(What the exercise asks):
The answer is the full listing below, copied exactly, with its pictures omitted.

(Material provided):
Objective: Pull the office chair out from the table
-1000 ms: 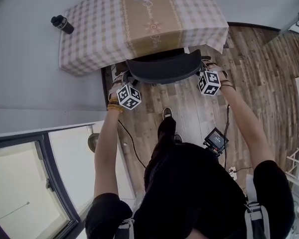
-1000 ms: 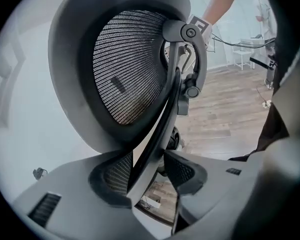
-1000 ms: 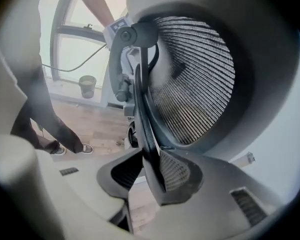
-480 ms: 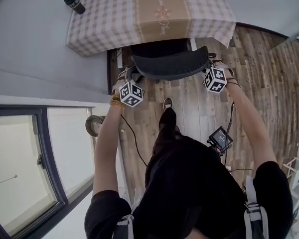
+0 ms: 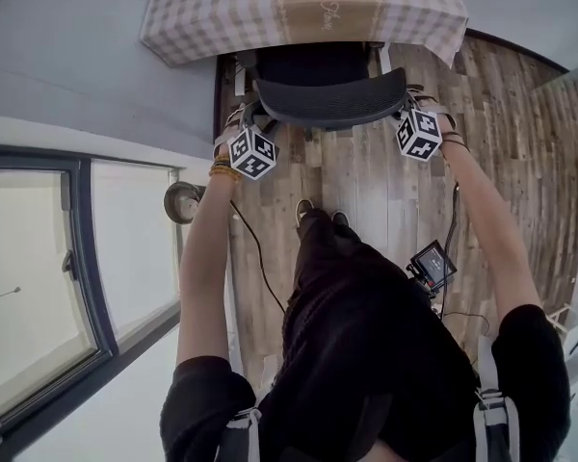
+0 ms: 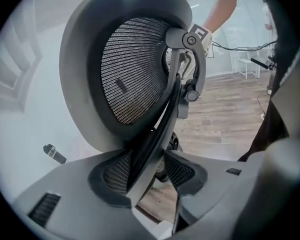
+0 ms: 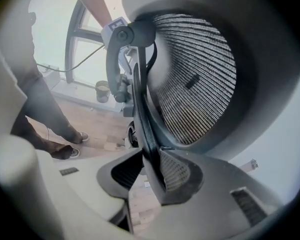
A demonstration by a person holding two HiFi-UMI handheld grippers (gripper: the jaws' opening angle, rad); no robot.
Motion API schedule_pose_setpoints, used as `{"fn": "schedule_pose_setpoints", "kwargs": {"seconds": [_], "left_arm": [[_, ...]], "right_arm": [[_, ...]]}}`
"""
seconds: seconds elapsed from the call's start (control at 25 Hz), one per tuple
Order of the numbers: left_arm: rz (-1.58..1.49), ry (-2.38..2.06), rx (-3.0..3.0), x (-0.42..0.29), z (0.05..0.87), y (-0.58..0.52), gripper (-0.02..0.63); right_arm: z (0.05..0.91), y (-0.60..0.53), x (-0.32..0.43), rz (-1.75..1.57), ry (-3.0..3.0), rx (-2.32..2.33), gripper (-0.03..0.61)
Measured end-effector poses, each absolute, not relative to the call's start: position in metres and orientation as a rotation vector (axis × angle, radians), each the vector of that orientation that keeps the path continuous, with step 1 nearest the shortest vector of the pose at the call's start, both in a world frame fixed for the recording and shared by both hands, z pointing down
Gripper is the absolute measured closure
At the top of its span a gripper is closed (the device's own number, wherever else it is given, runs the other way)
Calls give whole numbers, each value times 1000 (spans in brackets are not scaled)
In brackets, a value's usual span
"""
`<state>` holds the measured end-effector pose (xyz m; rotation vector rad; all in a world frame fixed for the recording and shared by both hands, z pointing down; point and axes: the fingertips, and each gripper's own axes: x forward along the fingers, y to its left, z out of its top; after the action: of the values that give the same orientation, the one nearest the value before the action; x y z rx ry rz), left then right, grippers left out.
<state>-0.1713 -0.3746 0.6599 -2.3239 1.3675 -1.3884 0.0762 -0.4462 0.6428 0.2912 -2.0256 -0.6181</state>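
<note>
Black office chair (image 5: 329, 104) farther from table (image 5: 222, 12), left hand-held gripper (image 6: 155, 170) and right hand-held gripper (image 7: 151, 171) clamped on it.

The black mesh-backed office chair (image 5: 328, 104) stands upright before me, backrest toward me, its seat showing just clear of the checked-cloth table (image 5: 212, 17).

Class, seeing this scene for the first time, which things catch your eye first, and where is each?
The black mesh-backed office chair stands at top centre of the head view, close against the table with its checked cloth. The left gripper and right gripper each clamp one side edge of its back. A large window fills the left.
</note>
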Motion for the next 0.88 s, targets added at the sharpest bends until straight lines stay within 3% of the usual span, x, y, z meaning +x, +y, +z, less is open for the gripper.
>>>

(Final answer):
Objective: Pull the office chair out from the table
-1000 ms: 
-1000 ms: 
-1000 ms: 
-480 ms: 
+0 ms: 
+0 ms: 
+0 ms: 
A demonstration by a person holding two HiFi-UMI handheld grippers (gripper: the jaws' opening angle, rad); no robot.
Motion API schedule_pose_setpoints, used as `{"fn": "schedule_pose_setpoints", "kwargs": {"seconds": [_], "left_arm": [[_, ...]], "right_arm": [[_, ...]]}}`
"""
seconds: seconds elapsed from the call's start (control at 25 Hz), one per tuple
Order of the numbers: left_arm: rz (-1.58..1.49), ry (-2.38..2.06), rx (-3.0..3.0), x (-0.42..0.29), z (0.05..0.87), y (-0.58..0.52), gripper (-0.02..0.63); right_arm: z (0.05..0.91), y (-0.60..0.53), x (-0.32..0.43), rz (-1.75..1.57), ry (-3.0..3.0), rx (-2.32..2.33), gripper (-0.03..0.61)
Measured end-effector poses, each absolute, not relative to the call's start: position in metres and orientation as a rotation vector (axis × angle, radians), each the vector of that orientation that keeps the path continuous, with step 1 nearest the shortest vector of the pose at the call's start, both in a world frame fixed for the recording and shared by both hands, z pointing down
Gripper is the absolute measured closure
At the top of its span a gripper is closed (the device's own number, wherever else it is given, runs the other way)
Calls give whole numbers, each value times 1000 (spans in brackets are not scaled)
In brackets, a value's usual span
"""
`<state>` holds the measured end-effector pose (xyz m; rotation vector rad; all in a world frame fixed for the recording and shared by both hands, z pointing down; point and axes: the fingertips, and each gripper's own axes: x forward along the fingers, y to its left, z out of its top; after the action: of the values that give the same orientation, the one nearest the value before the action; x y z rx ry rz), left then right, grippers left out.
<state>-0.1713 -0.3746 0.6599 -2.3239 1.3675 -1.3884 0.0762 -0.4462 0.6428 0.2912 -2.0256 -0.6181</state>
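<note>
Black office chair (image 5: 329, 104) farther from table (image 5: 222, 12), left hand-held gripper (image 6: 155, 170) and right hand-held gripper (image 7: 151, 171) clamped on it.

The black mesh-backed office chair (image 5: 328, 104) stands upright before me, backrest toward me, its seat showing just clear of the checked-cloth table (image 5: 212, 17).

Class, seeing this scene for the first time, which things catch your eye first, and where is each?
The black mesh-backed office chair stands at top centre of the head view, close against the table with its checked cloth. The left gripper and right gripper each clamp one side edge of its back. A large window fills the left.
</note>
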Motion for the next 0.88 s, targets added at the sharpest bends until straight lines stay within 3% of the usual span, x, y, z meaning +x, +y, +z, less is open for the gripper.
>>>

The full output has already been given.